Tuesday, December 08, 2009

[gtalk stat]
geekgoat: thinks Andrew Bird is a smart man


/start conversation

i don't think i can take anyone named Bird seriously
why do u say he's smart


hmmm
i interviewed him
had a lot of smart things to say


ooh you did? when?
what did he say that u rber/like most?


recently lah
email interview
hmmm
Is this abstractness in your lyrics a purported need to make your listeners run circles in dictionaries or is it an actual extension of how you are? Either way, why this is so?

AB: I appreciate that a listener would want to decipher what I'm talking about, but the pursuit of definition misses the point.

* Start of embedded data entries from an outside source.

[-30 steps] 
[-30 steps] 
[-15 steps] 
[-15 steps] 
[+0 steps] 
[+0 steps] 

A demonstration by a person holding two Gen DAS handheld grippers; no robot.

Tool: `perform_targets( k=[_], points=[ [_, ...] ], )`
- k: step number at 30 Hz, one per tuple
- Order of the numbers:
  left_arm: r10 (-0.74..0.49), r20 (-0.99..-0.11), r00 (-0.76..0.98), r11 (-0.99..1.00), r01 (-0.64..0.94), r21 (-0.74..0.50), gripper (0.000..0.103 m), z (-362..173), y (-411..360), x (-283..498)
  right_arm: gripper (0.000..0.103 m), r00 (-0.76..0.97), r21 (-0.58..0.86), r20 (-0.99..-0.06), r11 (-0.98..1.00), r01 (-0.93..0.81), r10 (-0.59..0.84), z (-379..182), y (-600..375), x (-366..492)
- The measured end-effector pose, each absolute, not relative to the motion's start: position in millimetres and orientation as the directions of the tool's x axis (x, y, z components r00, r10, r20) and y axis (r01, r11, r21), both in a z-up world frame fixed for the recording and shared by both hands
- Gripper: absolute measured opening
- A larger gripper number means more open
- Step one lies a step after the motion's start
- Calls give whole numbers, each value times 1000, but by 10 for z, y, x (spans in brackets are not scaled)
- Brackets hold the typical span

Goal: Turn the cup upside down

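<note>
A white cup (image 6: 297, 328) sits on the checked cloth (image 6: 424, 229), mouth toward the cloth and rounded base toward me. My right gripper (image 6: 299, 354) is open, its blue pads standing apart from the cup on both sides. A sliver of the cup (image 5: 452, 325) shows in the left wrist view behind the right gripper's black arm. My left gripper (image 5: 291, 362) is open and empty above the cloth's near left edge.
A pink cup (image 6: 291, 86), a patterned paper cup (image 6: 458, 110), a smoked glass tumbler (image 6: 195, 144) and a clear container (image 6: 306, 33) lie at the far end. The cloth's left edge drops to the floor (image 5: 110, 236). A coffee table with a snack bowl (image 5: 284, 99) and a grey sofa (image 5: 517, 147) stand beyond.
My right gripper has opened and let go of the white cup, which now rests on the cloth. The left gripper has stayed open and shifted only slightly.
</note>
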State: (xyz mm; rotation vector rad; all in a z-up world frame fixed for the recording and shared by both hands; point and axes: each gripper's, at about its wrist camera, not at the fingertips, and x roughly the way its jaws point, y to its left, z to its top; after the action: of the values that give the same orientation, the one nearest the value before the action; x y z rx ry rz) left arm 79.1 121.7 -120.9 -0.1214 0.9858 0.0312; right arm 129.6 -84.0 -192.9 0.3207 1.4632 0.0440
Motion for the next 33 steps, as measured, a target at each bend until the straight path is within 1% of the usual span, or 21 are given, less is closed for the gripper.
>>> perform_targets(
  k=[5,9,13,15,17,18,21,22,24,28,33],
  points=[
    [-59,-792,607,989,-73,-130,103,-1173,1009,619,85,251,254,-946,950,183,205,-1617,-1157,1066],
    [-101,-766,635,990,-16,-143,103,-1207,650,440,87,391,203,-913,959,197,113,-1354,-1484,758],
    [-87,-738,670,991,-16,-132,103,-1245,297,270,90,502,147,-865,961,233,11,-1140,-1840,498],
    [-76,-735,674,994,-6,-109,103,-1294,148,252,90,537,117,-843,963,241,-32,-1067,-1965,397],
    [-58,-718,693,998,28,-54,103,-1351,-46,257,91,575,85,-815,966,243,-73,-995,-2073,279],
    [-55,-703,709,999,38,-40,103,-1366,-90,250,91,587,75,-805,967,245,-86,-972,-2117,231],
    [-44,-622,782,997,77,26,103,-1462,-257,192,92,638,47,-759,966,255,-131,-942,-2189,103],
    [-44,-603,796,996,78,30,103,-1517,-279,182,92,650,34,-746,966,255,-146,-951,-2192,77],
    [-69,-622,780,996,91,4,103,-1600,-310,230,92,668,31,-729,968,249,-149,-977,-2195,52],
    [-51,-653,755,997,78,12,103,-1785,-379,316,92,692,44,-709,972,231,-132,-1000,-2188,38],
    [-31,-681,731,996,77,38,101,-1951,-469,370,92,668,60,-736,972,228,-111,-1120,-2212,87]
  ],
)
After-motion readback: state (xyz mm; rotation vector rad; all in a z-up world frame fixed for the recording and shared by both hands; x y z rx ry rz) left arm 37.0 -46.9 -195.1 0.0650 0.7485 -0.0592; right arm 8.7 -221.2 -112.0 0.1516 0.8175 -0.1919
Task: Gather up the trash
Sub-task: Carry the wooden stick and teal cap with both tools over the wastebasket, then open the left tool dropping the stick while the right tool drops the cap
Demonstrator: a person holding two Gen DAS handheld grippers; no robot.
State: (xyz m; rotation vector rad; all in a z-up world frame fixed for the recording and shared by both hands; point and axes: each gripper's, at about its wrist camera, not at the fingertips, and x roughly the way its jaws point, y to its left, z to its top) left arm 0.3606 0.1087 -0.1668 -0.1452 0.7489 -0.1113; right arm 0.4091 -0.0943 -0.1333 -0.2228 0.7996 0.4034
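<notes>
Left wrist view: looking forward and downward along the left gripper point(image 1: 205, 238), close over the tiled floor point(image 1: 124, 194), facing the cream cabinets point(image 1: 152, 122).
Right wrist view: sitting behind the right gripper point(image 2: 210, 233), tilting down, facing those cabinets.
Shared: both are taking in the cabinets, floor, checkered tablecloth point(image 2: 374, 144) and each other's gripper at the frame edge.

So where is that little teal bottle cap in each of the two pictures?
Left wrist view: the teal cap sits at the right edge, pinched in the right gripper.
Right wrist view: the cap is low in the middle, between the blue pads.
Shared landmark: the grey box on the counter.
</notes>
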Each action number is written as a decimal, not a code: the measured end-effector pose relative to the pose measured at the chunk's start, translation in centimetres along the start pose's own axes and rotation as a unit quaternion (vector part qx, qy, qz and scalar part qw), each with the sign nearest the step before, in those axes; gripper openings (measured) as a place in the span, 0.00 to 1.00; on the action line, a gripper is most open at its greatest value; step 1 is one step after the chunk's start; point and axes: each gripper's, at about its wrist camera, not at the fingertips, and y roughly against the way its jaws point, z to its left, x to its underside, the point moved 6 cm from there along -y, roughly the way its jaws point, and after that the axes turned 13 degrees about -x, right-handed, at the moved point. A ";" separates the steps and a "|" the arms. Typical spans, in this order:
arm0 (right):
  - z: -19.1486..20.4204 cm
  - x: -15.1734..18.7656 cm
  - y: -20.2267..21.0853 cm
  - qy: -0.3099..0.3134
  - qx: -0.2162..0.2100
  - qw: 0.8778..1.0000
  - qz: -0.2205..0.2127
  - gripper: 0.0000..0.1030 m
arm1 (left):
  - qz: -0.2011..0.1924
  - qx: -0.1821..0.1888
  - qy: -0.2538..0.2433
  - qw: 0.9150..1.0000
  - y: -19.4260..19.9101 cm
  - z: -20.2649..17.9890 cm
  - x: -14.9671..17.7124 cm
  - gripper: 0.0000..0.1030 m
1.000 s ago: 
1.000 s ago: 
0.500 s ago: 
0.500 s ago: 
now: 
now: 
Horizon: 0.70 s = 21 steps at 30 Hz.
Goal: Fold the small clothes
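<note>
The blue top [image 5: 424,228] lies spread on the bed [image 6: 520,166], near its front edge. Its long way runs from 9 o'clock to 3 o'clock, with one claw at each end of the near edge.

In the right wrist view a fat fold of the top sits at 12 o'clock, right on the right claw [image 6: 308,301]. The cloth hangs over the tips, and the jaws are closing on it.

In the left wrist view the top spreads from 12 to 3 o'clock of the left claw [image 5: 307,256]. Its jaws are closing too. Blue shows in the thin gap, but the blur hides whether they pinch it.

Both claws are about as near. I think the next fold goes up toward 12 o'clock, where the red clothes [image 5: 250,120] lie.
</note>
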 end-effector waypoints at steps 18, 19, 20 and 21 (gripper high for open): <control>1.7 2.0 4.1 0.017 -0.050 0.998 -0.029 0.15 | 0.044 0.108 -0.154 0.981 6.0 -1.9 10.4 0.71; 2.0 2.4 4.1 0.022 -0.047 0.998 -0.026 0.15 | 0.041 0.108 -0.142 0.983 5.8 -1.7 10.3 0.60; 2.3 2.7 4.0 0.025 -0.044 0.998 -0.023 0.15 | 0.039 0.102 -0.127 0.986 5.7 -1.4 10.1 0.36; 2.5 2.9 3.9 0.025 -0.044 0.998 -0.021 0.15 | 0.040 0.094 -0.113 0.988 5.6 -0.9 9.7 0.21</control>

When I listen to songs it could all be Portuguese as far as I'm concerned. Besides vagaries lead to the listener using their own imagination. When a song is fully comprehended it is more likely to be discarded - or at least that’s how I listen.

haha.. i disagree with him
read this
C.S. Lewis on Why to Seek an Author's Intention
In answering the question why we should care about an author’s intention, C. S. Lewis gives two answers in his book An Experiment in Criticism.

"Why," they ask, "should I turn from a real present experience—what the poem means to me, what happens to me when I read it—to inquire about the poet’s intentions or reconstructions, always uncertain of what it may have meant to his contemporaries?"

There seem to be two answers. One, is that the poem in my head which I make from my mistranslations of Chaucer or misunderstandings of Donne, may not be so good as the work Chaucer or Donne actually made.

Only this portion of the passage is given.